Monday, June 11, 2018

Plant Notes

Amophorphallus bulbifer had finished rotting out its leaves, so it was time to move the pot out of the fernery. One nice little corm of good health in the palm of the compound leaf. These corms drop to the ground when the leaves die out over the dormancy, and go on to make new tubers. I don't know if this one is big enough to do so, but I popped it down on the pot anyway. Pot has been moved beneath a table, outside. There it will be protected from the frost and getting too much rain, but still get some good cold temperatures.

Pulled out the Ginkgo biloba. Roots were just starting to peek out the drainage hole. It's fully dormant at the moment, so a good time for it to move house. I'm a little concerned about the roots. They're marvellously healthy, but will of course go woody, and I couldn't help thinking about the issue of root girdling which occurs with woody plants.
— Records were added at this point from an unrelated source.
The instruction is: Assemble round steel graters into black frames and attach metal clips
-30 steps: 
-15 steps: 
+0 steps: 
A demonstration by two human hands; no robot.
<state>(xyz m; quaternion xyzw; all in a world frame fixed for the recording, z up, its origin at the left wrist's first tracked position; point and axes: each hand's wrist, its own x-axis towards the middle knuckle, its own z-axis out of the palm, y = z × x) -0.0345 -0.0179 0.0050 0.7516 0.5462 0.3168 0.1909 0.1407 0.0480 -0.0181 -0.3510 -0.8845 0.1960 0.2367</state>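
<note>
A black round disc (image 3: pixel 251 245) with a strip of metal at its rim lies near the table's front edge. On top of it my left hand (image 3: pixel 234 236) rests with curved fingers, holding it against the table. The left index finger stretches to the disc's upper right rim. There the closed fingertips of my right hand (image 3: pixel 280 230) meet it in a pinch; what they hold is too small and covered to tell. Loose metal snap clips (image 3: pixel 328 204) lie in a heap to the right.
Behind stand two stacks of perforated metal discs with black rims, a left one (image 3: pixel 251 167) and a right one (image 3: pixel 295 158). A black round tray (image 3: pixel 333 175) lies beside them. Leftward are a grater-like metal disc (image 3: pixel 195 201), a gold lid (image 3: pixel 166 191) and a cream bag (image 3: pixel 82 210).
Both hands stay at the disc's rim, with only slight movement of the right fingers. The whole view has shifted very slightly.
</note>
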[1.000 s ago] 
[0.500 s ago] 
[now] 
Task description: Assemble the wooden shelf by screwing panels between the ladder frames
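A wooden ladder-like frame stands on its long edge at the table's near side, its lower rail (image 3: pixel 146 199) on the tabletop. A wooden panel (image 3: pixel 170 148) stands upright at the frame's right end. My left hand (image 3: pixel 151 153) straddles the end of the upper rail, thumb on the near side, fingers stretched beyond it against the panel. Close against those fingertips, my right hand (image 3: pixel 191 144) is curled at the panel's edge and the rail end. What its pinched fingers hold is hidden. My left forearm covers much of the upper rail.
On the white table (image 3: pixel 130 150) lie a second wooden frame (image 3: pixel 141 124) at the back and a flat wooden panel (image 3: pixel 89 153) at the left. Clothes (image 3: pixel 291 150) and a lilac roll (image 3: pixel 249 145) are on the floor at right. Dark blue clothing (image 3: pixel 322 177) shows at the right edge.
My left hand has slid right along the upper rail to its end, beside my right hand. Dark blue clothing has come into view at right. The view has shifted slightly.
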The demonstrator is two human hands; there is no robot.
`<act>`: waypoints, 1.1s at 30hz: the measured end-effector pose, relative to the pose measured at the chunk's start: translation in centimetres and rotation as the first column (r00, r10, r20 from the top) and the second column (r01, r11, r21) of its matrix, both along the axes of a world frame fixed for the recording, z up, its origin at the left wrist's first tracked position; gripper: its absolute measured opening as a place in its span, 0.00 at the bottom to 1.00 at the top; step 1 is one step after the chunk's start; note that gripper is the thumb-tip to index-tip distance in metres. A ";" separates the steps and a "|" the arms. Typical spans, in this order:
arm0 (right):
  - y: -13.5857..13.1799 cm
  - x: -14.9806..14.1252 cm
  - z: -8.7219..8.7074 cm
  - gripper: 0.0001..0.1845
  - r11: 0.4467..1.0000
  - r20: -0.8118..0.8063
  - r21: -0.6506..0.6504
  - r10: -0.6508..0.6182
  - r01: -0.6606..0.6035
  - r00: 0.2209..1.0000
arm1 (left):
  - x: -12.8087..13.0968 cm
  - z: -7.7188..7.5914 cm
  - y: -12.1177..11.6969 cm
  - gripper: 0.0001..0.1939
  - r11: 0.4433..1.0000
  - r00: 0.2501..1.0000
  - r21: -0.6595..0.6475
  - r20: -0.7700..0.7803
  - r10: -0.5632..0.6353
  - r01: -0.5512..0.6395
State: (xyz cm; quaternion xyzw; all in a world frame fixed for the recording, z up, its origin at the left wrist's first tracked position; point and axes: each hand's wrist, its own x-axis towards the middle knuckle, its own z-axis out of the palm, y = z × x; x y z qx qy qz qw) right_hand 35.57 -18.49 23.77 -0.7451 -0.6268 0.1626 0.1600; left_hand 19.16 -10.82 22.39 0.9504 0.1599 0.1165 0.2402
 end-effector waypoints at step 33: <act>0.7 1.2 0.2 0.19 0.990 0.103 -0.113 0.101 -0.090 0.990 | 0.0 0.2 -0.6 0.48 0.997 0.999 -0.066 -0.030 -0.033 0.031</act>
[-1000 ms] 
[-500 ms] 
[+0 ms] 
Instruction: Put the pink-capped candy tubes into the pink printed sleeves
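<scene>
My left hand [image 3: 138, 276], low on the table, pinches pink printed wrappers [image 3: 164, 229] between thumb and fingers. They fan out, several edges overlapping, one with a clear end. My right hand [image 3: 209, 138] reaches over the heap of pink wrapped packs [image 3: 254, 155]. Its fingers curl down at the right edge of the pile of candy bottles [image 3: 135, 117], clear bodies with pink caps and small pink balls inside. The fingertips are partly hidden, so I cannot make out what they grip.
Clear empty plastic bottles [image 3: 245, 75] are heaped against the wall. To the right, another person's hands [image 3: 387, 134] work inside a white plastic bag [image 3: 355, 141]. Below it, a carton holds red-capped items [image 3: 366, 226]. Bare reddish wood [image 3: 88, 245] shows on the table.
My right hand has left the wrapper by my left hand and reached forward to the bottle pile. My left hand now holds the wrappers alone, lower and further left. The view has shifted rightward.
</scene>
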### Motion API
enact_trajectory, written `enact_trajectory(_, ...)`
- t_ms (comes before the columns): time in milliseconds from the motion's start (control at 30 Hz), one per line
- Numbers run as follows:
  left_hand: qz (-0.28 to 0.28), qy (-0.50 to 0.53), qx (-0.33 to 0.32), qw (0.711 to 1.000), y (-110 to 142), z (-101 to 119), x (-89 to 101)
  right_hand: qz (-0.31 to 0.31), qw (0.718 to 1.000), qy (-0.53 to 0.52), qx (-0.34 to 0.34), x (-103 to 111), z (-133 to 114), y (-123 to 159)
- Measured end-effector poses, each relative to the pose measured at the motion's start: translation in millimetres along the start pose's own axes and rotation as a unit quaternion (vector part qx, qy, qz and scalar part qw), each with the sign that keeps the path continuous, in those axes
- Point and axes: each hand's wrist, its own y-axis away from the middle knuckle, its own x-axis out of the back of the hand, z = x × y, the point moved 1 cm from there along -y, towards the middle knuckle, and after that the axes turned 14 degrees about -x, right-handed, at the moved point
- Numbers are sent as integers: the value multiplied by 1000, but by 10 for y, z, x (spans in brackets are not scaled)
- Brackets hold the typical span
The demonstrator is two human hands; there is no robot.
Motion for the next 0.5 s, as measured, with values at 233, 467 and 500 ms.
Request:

The roots grow around the circle of a pot because there's no where else to go, and with age they thicken and end up strangling the plant. An airpruning pot could help this...except that Ginkgo really wants to keep its feet wet. I'm not sure how it would like all that drying out. Possibly, I may just have to accept that this particular Ginkgo will not be a giant in the ground, but stay wee in a wee pot for its life. Hmm. When I potted it up last time, I put a chux in the bottom of the pot, specifically to retain water down there. That does strike me as a rather daft move, but the plant apparently loved it and had no problem just busting through it. So. No harm done? Not a move I repeated this time, but the roots were so knit through the chux I didn't take it out.

For the time being, it's now in a bigger pot. Gave it a small prune, watered it in, and have put it back in its place to be ignored until it wakes up again in spring. I'm trying again to root the cuttings. They didn't take last year. We'll see.

Finally remembered to bring nail scissors into the greenhouse, and gave a lot of plants a nice tidying. Lots of dead inflorescences that needed snipping. Amazing how removing the scruff makes a plant look so much perkier.

I've learned so much about plants, but I still don't feel like I know what I'm doing.

1 comment:

  1. Someone once told me, the best gardeners are the constant ones. It sounds like you’re one of them.